Nicolás Renz

Personal information
- Full name: Nicolás Renz Boher
- Born: 7 April 1995 (age 31) Santiago, Chile
- Height: 178 cm (5 ft 10 in)
- Weight: 69 kg (152 lb)

Sport
- Sport: Field hockey
- Position: Midfield
- Club: Club Manquehue

National team
- Years: Team / Caps / Goals
- 2012–2016: Chile U–21 / 49 / (12)
- 2012–: Chile / 80 / (30)

Medal record
Men's field hockey
Representing Chile
Pan American Games
| Bronze medal – third place | 2015 Toronto | Team |
South American Games
| Silver medal – second place | 2014 Santiago | Team |
| Silver medal – second place | 2018 Cochabamba | Team |
Pan American Junior Championship
| Bronze medal – third place | 2012 Guadalajara | Team |
| Bronze medal – third place | 2016 Toronto | Team |

= Nicolás Renz =

Chilean field hockey player

Nicolás Renz Boher (born 7 April 1995) is a Chilean field hockey player.

==Personal life==
Nicolás Renz is the middle child, with brothers Fernando and Felipe also representing Chile.

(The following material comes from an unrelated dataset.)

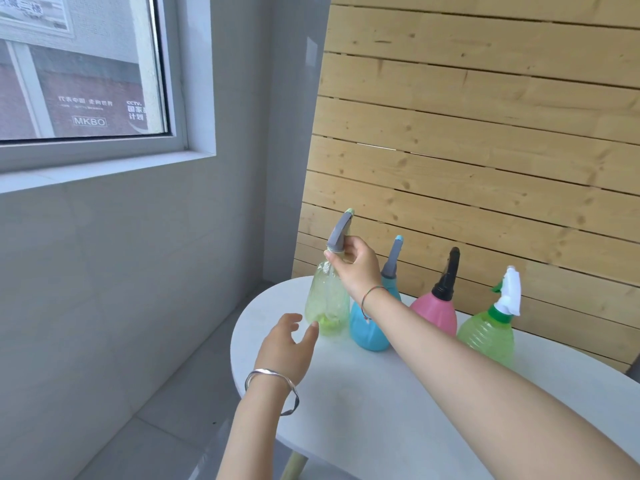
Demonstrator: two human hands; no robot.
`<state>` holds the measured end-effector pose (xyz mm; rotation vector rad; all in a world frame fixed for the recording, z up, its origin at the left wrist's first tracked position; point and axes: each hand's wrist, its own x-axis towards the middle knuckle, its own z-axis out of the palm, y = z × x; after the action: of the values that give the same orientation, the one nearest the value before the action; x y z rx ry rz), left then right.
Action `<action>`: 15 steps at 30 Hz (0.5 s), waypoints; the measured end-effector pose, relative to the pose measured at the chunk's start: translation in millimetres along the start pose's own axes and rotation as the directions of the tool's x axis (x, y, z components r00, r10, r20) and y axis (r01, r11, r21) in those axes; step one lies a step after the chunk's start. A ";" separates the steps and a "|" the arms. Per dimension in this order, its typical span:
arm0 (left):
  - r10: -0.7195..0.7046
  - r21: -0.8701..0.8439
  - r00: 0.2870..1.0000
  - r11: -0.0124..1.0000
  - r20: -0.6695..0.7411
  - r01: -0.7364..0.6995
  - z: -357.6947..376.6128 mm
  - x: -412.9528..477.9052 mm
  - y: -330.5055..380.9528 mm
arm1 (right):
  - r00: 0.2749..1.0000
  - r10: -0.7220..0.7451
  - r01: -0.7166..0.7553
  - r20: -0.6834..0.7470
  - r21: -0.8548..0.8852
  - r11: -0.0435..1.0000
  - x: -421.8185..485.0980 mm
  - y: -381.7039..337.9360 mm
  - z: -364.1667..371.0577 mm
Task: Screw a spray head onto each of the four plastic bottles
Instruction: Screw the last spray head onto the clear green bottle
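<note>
Last bottle, it seems: the right hand [356, 268] pinches the grey spray head [338, 234] atop the pale green see-through plastic bottle [327, 303] at the far left edge of the white oval table [346, 396], the left hand [287, 344] spread open beside its base, probably due to steady it for twisting

Out past the window [86, 64], a dark banner [100, 110] is showing white print: "MKBO" in a box, "CCTV" over Chinese characters (the frame is cutting them off), and a small Chinese line. Above, a white board [34, 12] is carrying cropped characters.
</note>
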<state>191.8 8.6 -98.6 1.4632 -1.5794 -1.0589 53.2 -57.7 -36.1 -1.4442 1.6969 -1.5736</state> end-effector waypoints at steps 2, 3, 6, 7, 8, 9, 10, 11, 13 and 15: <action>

Renz studied at the Pontificia Universidad Católica de Chile.

==Career==
===Junior national team===
In 2012 Renz made his debut for the Chilean U–21 team at the Pan American Junior Championship in Guadalajara, where he won a bronze medal.

He went on to represent the team numerous times. In 2016, he won a second bronze medal with the team at his second Pan American Junior Championship in Toronto.

===Los Diablos===
Nicolás Renz made his debut for Los Diablos in 2012, during the inaugural edition of the FIH World League.

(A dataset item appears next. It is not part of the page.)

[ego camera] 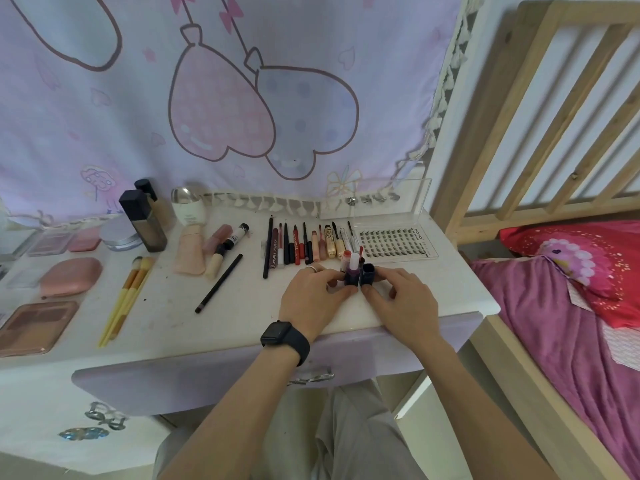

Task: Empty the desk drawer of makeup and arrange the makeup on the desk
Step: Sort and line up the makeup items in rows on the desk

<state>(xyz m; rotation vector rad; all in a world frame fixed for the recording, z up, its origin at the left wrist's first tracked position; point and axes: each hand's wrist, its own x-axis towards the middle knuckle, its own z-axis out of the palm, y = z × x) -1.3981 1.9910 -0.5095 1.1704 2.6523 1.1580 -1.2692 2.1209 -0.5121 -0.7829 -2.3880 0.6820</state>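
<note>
Steadying a small cluster of lip tubes (pixel 350 268) upright on the desk (pixel 242 317), the person has both hands just right of the near end of the row of pencils (pixel 298 244). The left hand (pixel 311 296), with a ring (pixel 311 268) on one finger and a black watch (pixel 285 337) on the wrist, curls thumb and fingers round the dark purple tube at the front of the cluster. The right hand (pixel 401 299) pinches a dark blue tube (pixel 367 273) that stands against the cluster on the side farther from the row; its other fingers are loosely bent above the desk. Just right of the row lies a lash tray (pixel 394 242), its clear lid raised behind it. Left of the row lie a loose black pencil (pixel 219 284), a peach tube (pixel 189 252) and a few short sticks. Farther left stand two foundation bottles (pixel 143 220), and yellow brushes (pixel 126 296), a pink case (pixel 71 275) and a brown palette (pixel 38 325) lie beyond them. Nearer the person than the row, under the desk edge, the lilac drawer (pixel 225 375) shows its front; whether it is fully closed cannot be told.
</note>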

In 2014, Renz won his first medal with the national team, at the South American Games in Santiago. The following year, he won bronze at the 2015 Pan American Games in Toronto. He won his second South American Games medal in 2018, taking silver at the tournament.

Renz was also a member of the national team at the 2019 Pan American Games in Lima.